Approaches like jump minimization between the segments by boundary integral coupling do bring quality improvements but not as high as we have hoped for. For SH sensors, this method will precisely be described in an upcoming paper of our group. Actuator coupling/slaving of those actuators that are situated at the boundary of spider legs is a hot topic for pyramid sensors on ELTs, especially for wavefront sensing at shorter wavelengths than K-band.

Altogether, the above-described methods do not satisfactorily handle the impact of 1 or 2 subaperture thick spiders on the wavefront correction performance. The negative influences of randomly appearing piston modes on the wavefront reconstruction gave us the motivation to develop ideas to separately examine the segmented pistons. After trying all the described methods, a way for successfully eliminating spider obstruction effects was found. The idea is to reconstruct the segmented piston modes separately from other frequencies in the wavefront. Within these attempts, which we recap as split approach, one still can use the fast interaction-matrix-free wavefront reconstruction algorithms presented in this section and at the same time obtain stable wavefront correction in the presence of spiders.

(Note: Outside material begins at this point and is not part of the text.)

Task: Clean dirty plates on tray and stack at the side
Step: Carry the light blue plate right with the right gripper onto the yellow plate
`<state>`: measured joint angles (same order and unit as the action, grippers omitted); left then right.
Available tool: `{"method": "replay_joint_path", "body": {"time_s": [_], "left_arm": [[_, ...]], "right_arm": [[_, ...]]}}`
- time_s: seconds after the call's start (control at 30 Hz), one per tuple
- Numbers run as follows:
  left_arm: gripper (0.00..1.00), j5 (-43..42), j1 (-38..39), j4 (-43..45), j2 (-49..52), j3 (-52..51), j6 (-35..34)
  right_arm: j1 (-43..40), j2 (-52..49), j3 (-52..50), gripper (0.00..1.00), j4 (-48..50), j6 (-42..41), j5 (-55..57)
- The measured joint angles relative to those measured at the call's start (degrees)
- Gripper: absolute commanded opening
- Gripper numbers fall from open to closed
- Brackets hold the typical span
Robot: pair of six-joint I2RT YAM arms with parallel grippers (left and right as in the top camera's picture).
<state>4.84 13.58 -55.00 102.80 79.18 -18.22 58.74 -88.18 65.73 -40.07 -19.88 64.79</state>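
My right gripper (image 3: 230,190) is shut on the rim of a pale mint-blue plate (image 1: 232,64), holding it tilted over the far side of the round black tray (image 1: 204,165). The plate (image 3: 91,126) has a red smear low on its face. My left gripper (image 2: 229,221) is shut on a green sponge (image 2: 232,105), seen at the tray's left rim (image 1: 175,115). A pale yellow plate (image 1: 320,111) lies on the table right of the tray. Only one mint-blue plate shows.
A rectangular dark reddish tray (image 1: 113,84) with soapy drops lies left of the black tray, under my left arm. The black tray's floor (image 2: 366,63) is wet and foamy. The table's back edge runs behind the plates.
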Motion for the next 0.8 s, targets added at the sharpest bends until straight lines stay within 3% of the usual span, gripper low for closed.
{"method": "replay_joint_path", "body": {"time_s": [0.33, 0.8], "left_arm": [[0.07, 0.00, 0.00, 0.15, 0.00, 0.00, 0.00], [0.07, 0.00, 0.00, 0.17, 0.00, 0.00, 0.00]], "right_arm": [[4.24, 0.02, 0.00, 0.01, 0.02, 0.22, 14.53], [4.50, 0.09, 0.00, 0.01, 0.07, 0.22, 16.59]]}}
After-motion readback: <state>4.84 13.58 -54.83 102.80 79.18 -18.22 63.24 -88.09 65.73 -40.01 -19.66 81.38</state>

In the next section, we introduce the basic concept of the split approach and two different algorithms tested for direct segment piston reconstruction. Due to the high-end performance of the P-CuReD, both in terms of quality and speed, we choose this method as one of the components in our split approach aimed at segment-piston-free reconstruction of the wavefront for segmented pupils.

5.1.

Piston-Free Wavefront Reconstruction on Segments

In this section, we focus on piston-free wavefront reconstruction on segments. For the estimation of the wavefront ${\mathrm{\varphi }}_{\mathrm{pistonfree}}$, we can use any of the existing fast model-based wavefront reconstruction algorithms mentioned in Sec. 4. These methods have shown exceptional wavefront correction quality on nonsegmented pupils, i.e., on the full annular telescope aperture in the following denoted by $\mathrm{\Omega }$. The spider legs divide the aperture into segments meaning that for $k$ spider legs we obtain $k$ disjoint segments indicated by ${\mathrm{\Omega }}_i,i=\mathrm{1,2},\dots ,k$ (for instance the six spider legs of the ELT shown in Fig. 1). For segmented pupils, the wavefront reconstruction method ${\tilde{\mathit{P}}}^{†}$—in addition to standard wavefront reconstruction requirements—fulfills two conditions:

Note that condition 2 does not constitute a restriction since one can always compute the local piston information of a full segment from the reconstructed wavefront and subtract it afterward. Condition 1 may possibly be attenuated to an algorithm being implemented on the full aperture but dividing the reconstruction into segments thereafter. In this case also, the elimination of zero-order modes on the segments can be performed separately from the reconstruction process. However, we clearly want to point out that we did not investigate this idea in detail. Until now, we only used a segment-piston-free reconstruction method implemented on the segments. An analysis of these considerations will be part of a subsequent study.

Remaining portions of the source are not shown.